Taylor Swift has broken her silence on the meaning of new track ‘Clara Bow’
Taylor Swift is all anyone can talk about this week, dropping her new long-awaited studio album The Tortured Poets Department last Friday. And in a surprise move, the 34-year-old released an additional 15 songs two hours later, revealing that it was a secret double album.
"The Tortured Poets Department," Swift announced on social media. "An anthology of new works that reflect events, opinions and sentiments from a fleeting and fatalistic moment in time - one that was both sensational and sorrowful in equal measure."
Her message continued: "This period of the author's life is now over, the chapter closed and boarded up. There is nothing to avenge, no scores to settle once wounds have healed. And upon further reflection, a good number of them turned out to be self-inflicted. This writer is of the firm belief that our tears become holy in the form of ink on a page. Once we have spoken our saddest story, we can be free of it. And then all that's left behind is the tortured poetry."
Among the 31 new Taylor Swift songs was 'Clara Bow', a brand new track that Swiftie sleuths have been trying to decode, looking for Easter eggs and hidden references.

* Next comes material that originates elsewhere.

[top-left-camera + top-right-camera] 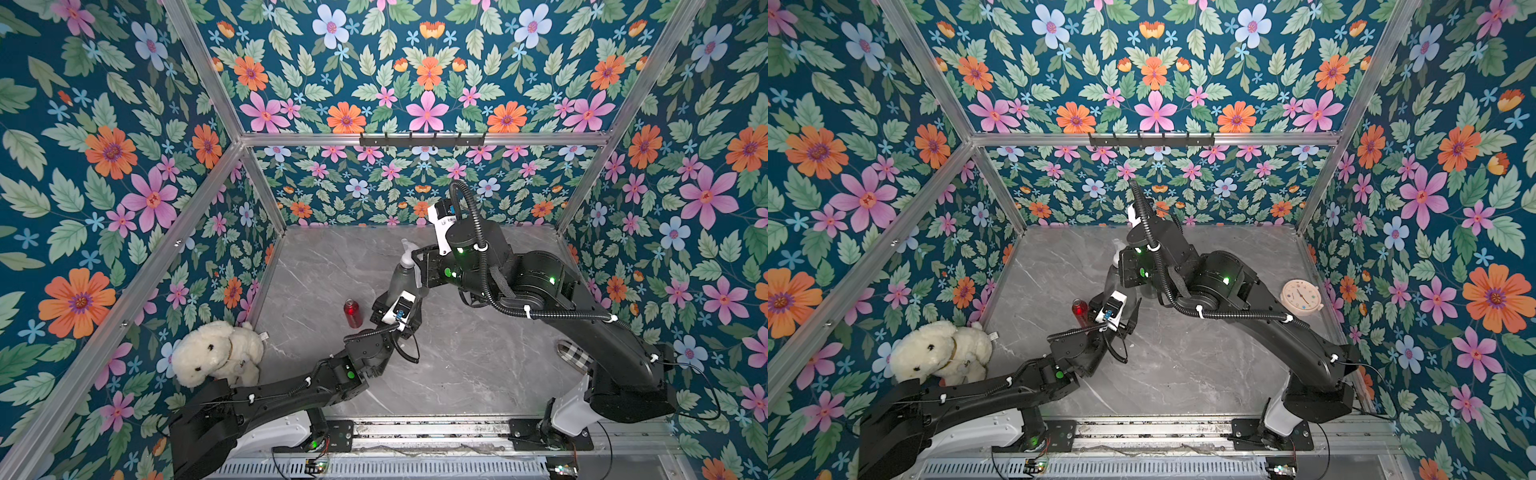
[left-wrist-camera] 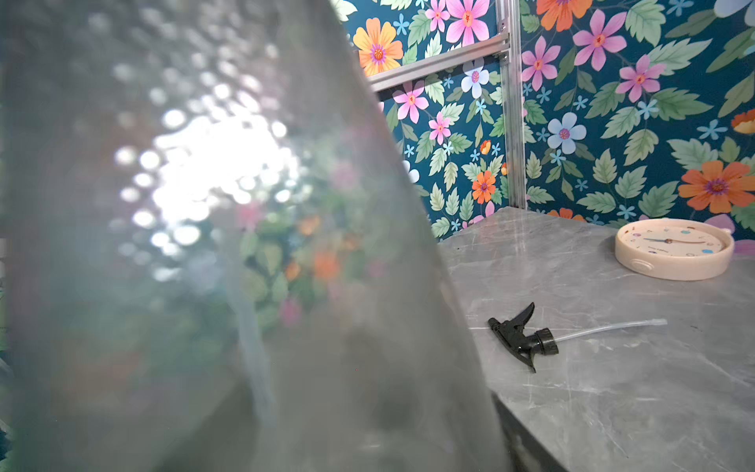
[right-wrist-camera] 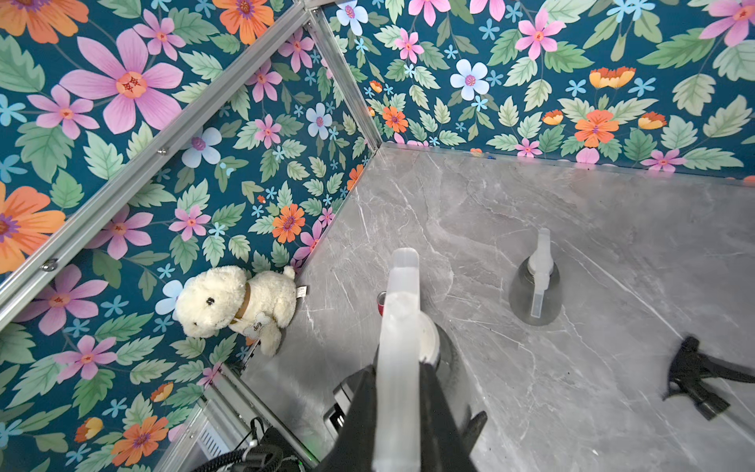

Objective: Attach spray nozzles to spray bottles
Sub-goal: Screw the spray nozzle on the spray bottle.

Thankfully Swift herself has broken her silence on the track, revealing to Amazon Music that the song was “a commentary on what I've seen in the industry that I’ve been in over time.”
“I used to sit in record labels trying to get a record deal when I was a little kid," Swift recalled. "And they’d say, ‘you know, you remind us of...’ and then they’d name an artist, and then they’d kind of say something disparaging about her - ‘but you’re this, you’re so much better in this way or that way.’
"And that’s how we teach women to see themselves," she continued. "As like you could be the new replacement for this woman who’s done something great before you.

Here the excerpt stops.